Release Notes for Cisco Configuration Professional Express 3.5 on IR800 Series Routers
Determining the Cisco IOS Release
What is Not Supported in Release 3.5
First Published: September 12, 2017
Revised: December 4, 2017
These release notes support Cisco Configuration Professional Express Release 3.5 on IR800 Series Routers. To download the software, go to:
https://software.cisco.com/download/release.html?i=!y&mdfid=281795035&softwareid=282159854&release=3.5&os
This document contains the following sections:
■Determining the Cisco IOS Release
■What is Not Supported in Release 3.5
Cisco Configuration Professional Express is an embedded, device-management tool that enables bootstrap configuration and provisioning of a Cisco Industrial Router (IR).
CCP Express provides you two options to bring up a brand new router. You can use the Quick Setup Wizard to perform the basic configuration tasks and Advanced Setup option for detailed configuration options. For a brand new router, Quick setup wizard is the preferred option.

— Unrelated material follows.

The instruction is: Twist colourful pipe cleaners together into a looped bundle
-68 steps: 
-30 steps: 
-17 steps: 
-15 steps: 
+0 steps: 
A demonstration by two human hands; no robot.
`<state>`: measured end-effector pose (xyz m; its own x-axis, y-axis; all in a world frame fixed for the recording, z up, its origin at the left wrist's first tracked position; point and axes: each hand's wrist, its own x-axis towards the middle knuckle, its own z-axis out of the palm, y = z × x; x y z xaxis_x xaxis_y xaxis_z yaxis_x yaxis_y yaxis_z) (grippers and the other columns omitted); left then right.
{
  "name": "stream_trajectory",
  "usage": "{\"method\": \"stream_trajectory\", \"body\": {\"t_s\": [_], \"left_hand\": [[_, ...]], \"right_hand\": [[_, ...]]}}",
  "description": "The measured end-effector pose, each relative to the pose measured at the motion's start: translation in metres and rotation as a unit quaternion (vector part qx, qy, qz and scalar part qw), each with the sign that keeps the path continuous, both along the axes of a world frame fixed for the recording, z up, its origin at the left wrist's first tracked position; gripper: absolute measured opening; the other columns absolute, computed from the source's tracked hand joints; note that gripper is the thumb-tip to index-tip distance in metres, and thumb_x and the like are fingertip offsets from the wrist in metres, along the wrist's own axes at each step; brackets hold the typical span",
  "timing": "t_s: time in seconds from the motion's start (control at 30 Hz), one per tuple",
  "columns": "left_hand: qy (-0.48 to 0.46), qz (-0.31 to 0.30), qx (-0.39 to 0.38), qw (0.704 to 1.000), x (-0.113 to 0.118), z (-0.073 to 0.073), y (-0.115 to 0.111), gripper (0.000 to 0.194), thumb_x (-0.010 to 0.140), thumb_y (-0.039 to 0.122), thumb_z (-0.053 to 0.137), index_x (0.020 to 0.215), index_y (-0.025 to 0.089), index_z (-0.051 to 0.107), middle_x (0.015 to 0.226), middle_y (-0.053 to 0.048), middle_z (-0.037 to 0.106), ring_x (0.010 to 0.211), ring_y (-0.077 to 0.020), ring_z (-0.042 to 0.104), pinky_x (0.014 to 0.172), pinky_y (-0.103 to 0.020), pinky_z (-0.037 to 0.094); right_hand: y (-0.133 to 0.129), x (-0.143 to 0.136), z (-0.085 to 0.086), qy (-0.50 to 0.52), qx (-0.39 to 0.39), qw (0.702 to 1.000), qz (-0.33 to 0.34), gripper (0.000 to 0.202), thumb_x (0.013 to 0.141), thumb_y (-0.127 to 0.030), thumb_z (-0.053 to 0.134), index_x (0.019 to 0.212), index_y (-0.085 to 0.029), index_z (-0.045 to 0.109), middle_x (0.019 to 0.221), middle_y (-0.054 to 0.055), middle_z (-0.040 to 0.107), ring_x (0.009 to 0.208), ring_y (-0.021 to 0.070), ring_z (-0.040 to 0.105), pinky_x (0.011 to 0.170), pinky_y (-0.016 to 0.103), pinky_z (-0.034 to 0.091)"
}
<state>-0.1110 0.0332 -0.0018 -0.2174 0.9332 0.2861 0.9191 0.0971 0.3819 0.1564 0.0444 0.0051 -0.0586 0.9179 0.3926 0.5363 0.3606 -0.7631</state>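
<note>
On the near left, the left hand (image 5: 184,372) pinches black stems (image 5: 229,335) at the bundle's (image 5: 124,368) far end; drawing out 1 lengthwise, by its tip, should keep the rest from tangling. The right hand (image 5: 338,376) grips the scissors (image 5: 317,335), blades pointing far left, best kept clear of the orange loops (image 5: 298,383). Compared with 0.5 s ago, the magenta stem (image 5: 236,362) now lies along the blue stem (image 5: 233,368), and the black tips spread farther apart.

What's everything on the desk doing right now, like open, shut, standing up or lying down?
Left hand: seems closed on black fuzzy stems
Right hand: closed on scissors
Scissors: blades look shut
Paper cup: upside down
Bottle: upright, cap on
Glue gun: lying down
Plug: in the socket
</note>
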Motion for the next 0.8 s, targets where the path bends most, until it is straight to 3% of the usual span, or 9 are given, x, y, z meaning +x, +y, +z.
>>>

Caution: If you log into an IR800 Series device as a one-time user with the cisco/cisco username and password, you must create another user through the UI or command line. Otherwise, the one-time user session is deleted, and your configurations are not saved. For more information, refer to the Cisco Configuration Professional Express Quick Start Guide at:
https://www.cisco.com/c/en/us/td/docs/routers/access/800/829/software/cisco_configuration_professional_express/v3_5/guides/quickstart/CiscoCPExpress-IR-3-5-qsg.html
Supported Routerslists the routers that Cisco Configuration Professional Express supports.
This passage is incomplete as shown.